TASK TO CARRY OUT: Reproduce word for word the lines of the listing from the first one through the one with "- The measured", omitting every picture.

Segment Start: GIVEN DATA

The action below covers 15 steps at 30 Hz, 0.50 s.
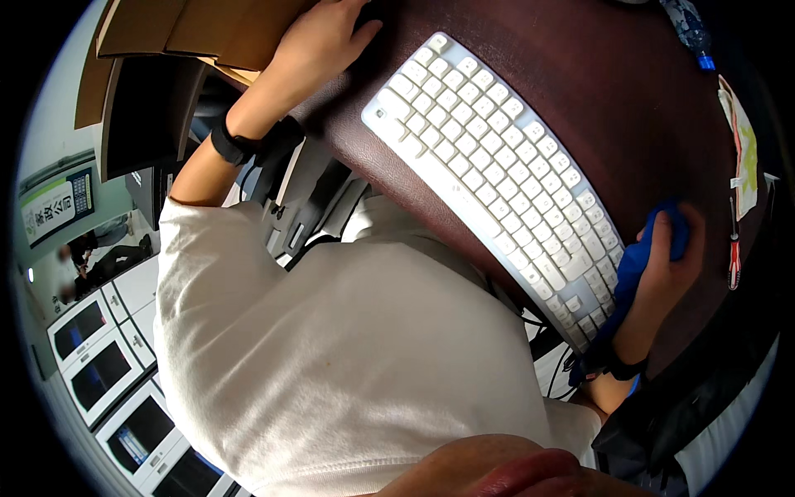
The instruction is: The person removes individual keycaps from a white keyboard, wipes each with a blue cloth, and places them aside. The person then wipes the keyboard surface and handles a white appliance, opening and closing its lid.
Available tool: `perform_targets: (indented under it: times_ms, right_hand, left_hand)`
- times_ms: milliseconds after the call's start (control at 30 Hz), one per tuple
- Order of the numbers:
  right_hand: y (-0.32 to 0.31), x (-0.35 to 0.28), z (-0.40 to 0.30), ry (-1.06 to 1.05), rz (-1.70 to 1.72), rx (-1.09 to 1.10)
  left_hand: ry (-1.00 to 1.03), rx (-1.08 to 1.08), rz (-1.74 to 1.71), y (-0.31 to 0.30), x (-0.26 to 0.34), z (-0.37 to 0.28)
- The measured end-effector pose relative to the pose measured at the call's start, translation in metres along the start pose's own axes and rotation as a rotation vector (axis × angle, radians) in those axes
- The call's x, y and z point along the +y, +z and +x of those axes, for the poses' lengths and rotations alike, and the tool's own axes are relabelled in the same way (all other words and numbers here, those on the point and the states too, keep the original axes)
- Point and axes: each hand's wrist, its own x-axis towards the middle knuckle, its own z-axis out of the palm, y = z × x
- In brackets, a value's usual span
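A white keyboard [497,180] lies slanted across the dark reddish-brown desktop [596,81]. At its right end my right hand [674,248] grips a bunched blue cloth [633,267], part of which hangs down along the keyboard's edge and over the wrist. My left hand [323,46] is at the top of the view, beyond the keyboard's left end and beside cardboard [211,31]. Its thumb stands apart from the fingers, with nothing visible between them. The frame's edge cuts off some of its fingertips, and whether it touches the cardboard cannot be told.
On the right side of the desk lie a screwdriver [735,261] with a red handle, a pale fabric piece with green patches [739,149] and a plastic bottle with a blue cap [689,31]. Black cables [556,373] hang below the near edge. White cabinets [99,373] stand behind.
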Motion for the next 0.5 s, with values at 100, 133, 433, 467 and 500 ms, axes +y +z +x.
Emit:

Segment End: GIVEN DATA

ANSWER FOR THIS EXERCISE:
The action below covers 15 steps at 30 Hz, 0.50 s.
The instruction is: The person removes individual keycaps from a white keyboard, wipes each with a blue cloth, and places them aside. The person then wipes the keyboard surface and handles a white appliance, opening and closing its lid.
Available tool: `perform_targets: (indented under it: times_ms, right_hand, left_hand)`
- times_ms: milliseconds after the call's start (control at 30 Hz), one per tuple
- Order of the numbers:
  right_hand: y (-0.32 to 0.31), x (-0.35 to 0.28), z (-0.40 to 0.30), ry (-1.06 to 1.05), rz (-1.70 to 1.72), rx (-1.09 to 1.10)
  left_hand: ry (-1.00 to 1.03), rx (-1.08 to 1.08), rz (-1.74 to 1.71), y (-0.31 to 0.30), x (-0.26 to 0.34), z (-0.37 to 0.28)
- The measured end-effector pose relative to the pose measured at the call's start, translation in metres along the start pose's own axes and rotation as a rotation vector (axis × angle, radians) in those axes

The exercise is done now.